### [Task instructions]
In the material below, find every line containing "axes" and copy that line.
▽
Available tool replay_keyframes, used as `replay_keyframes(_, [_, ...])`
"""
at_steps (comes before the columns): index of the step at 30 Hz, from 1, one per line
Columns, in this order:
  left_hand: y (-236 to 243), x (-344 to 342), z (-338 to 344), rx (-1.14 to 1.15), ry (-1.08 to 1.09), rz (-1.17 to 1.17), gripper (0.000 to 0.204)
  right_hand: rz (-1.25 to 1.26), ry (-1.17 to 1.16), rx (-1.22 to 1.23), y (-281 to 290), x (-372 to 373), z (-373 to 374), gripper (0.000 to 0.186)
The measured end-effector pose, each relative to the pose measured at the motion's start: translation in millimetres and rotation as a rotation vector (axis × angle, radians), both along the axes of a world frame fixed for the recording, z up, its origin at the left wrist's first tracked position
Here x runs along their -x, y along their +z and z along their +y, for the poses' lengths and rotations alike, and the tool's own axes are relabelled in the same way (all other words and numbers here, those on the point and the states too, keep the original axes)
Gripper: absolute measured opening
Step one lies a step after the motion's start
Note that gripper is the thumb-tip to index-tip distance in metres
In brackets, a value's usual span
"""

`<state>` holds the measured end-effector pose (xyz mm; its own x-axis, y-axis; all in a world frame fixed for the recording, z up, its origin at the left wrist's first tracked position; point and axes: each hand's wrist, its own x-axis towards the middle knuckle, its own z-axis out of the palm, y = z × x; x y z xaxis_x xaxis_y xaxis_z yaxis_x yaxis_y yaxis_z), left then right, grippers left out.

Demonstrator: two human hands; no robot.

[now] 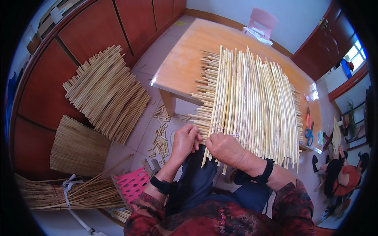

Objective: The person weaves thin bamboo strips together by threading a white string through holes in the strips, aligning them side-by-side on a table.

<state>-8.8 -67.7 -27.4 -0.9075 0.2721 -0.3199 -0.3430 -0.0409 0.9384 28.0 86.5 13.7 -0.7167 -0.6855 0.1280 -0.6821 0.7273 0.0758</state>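
A mat of pale peeled stalks (pixel 256 106) lies on the wooden table, its upright stalks joined by cross rows of thin thread (pixel 219 128). A second layer of stalks (pixel 206 80) runs crosswise beneath and sticks out on the left. At the mat's near left corner my left hand (pixel 185 142) is closed in a pinch, with the thread running from its fingertips. Close beside it on the right, my right hand (pixel 225 148) is curled shut against the near ends of the stalks. Its fingertips are hidden, so what it grips does not show.
Orange-handled scissors (pixel 308 119) and blue-handled scissors (pixel 309 135) lie right of the mat on the table (pixel 177 59). Finished-looking stalk mats (pixel 110 94) lean against red cabinets. Cut stubs (pixel 159 141) litter the floor by a tied stalk bundle (pixel 51 192). Another person (pixel 346 177) sits far right.
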Motion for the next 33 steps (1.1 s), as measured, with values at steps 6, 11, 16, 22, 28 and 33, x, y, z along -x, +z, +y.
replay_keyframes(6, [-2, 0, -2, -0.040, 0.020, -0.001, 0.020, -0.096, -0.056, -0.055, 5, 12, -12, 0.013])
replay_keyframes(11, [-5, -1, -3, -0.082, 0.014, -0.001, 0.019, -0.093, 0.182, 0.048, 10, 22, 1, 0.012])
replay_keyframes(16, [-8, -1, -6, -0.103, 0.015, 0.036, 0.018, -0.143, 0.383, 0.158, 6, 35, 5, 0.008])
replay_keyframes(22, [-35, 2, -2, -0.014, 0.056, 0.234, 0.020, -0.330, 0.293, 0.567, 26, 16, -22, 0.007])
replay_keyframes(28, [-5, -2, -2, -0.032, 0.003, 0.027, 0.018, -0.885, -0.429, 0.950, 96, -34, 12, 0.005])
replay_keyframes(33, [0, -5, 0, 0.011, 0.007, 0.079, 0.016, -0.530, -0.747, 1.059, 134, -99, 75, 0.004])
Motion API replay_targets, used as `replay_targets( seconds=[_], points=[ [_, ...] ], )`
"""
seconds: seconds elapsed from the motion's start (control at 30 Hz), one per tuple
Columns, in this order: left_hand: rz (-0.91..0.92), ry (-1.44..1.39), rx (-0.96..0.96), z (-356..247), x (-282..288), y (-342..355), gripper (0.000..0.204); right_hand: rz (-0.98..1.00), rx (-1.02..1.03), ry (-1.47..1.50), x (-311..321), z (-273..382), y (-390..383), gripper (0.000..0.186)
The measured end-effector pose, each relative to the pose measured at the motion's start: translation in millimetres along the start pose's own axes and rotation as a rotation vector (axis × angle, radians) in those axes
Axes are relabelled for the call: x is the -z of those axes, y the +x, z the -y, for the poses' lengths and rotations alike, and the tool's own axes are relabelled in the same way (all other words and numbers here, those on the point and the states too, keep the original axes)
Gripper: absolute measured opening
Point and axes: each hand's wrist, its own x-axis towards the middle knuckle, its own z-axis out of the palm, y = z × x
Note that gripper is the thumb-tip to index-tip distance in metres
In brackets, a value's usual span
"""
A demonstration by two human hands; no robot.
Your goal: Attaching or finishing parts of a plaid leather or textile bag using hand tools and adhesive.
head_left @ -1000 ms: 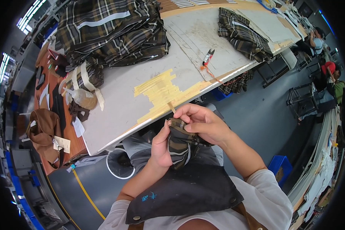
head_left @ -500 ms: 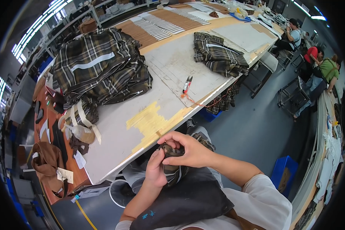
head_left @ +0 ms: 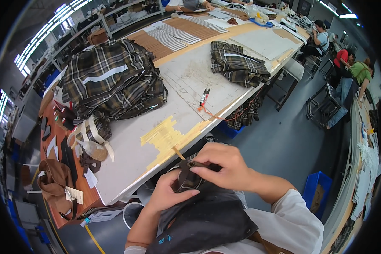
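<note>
Just off the table's near edge, over my lap, I hold a piece of dark plaid fabric. My left hand grips it from the left, thumb lying along its lower side. My right hand pinches its upper edge between thumb and bent fingers. A dark strip or fold stands up between the two hands. A thin tan stick juts from the table edge and reaches the fabric; its lower end is hidden. Dark apron cloth covers my lap.
On the white table lie a large plaid fabric pile, a smaller plaid stack, and red-handled snips on an orange cord. A squeeze bottle and brown bag are at left. Blue bin at right; people work farther off.
My right hand has shifted right and turned over, now pinching the fabric's upper edge. My left hand has opened its grip wider around it. The tan stick shows more, and a person appears at the far end.
</note>
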Motion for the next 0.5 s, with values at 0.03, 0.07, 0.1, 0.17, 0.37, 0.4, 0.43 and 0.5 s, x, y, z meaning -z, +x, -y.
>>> replay_targets(
  seconds=[0.03, 0.07, 0.1, 0.17, 0.37, 0.4, 0.43, 0.5],
  points=[
    [-0.003, 0.000, 0.002, -3.8, 4.8, -1.1, 0.035, 0.001, -0.001, 0.003, 6.0, 3.6, 3.7, 0.014],
    [0.058, 0.301, 0.107, -11.4, 12.0, -2.3, 0.032, -0.046, -0.065, 0.023, 14.9, 8.0, 7.9, 0.012],
    [0.123, 0.600, 0.212, -16.4, 18.4, -4.0, 0.029, -0.096, -0.130, 0.040, 23.7, 9.7, 11.3, 0.011],
    [0.049, 0.637, 0.136, -4.4, 30.5, -15.9, 0.028, -0.210, -0.089, 0.080, 39.5, -6.1, 14.7, 0.009],
    [0.135, 0.752, -0.049, -26.9, 72.0, -28.8, 0.022, -0.240, -0.364, 0.285, 54.0, -44.3, 14.7, 0.009],
    [0.146, 0.706, -0.034, -38.8, 75.0, -28.5, 0.020, -0.270, -0.442, 0.430, 52.5, -50.3, 16.0, 0.009],
    [0.145, 0.699, -0.030, -45.6, 78.3, -25.5, 0.020, -0.266, -0.449, 0.429, 52.5, -57.0, 16.6, 0.009],
    [0.084, 0.704, -0.028, -54.0, 86.6, -19.2, 0.019, -0.303, -0.545, 0.479, 51.4, -70.5, 18.2, 0.009]
  ],
)
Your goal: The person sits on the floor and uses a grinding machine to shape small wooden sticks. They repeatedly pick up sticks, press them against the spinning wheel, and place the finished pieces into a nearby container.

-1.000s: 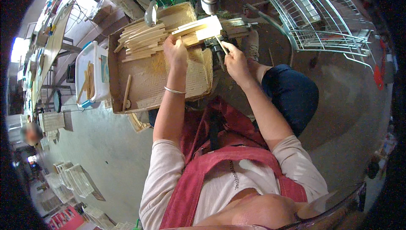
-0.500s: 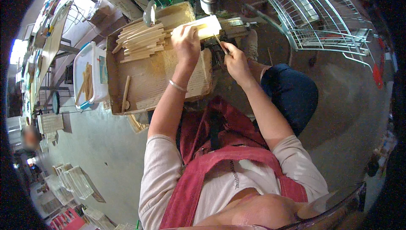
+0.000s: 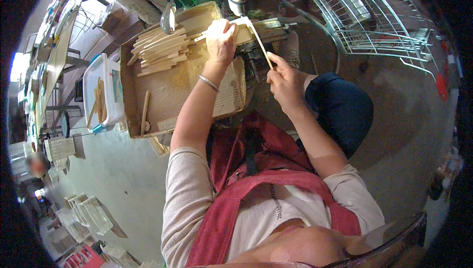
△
### [Output for this task]
The measured end-effector pose, each relative to the pose measured at the motion's start: translation in millimetres and rotation as a rotation vector (axis × angle, radians), both along the axes of a world frame fixed for the recording, z up, its origin at the left wrist's first tracked position
Here x runs along their -x, y along their +z and z along their +y, for the poses' lengths and rotations alike, and the tool's own axes are relabelled in the same way (all other words and numbers here, those on the point and the states too, keep the original axes)
`<state>` holds the measured end-effector pose (xyz mm; its own x-axis, y-axis; all in a world frame fixed for the recording, z up, its origin at the left wrist's first tracked position; point and axes: each hand's wrist, its own x-axis towards the middle knuckle, its own z-axis out of the palm, y = z × x; x y z xaxis_x xaxis_y xaxis_z yaxis_x yaxis_y yaxis_z), left then right, grippers left out.
The measured end-effector pose, each relative to the pose measured at the motion's start: translation in millimetres along the start pose's own axes and rotation as a rotation vector (axis × angle, radians) in those axes
Axes are relabelled for the call: x is the -z of those axes, y the +x, z the -y, for the poses' lengths and rotations alike, and the tool's own axes are relabelled in the same way (all other words and numbers here, those on the point and the states too, keep the original axes)
Point and axes: each hand's wrist, its own x-axis towards the middle knuckle, its own z-axis out of the palm, y = z × x

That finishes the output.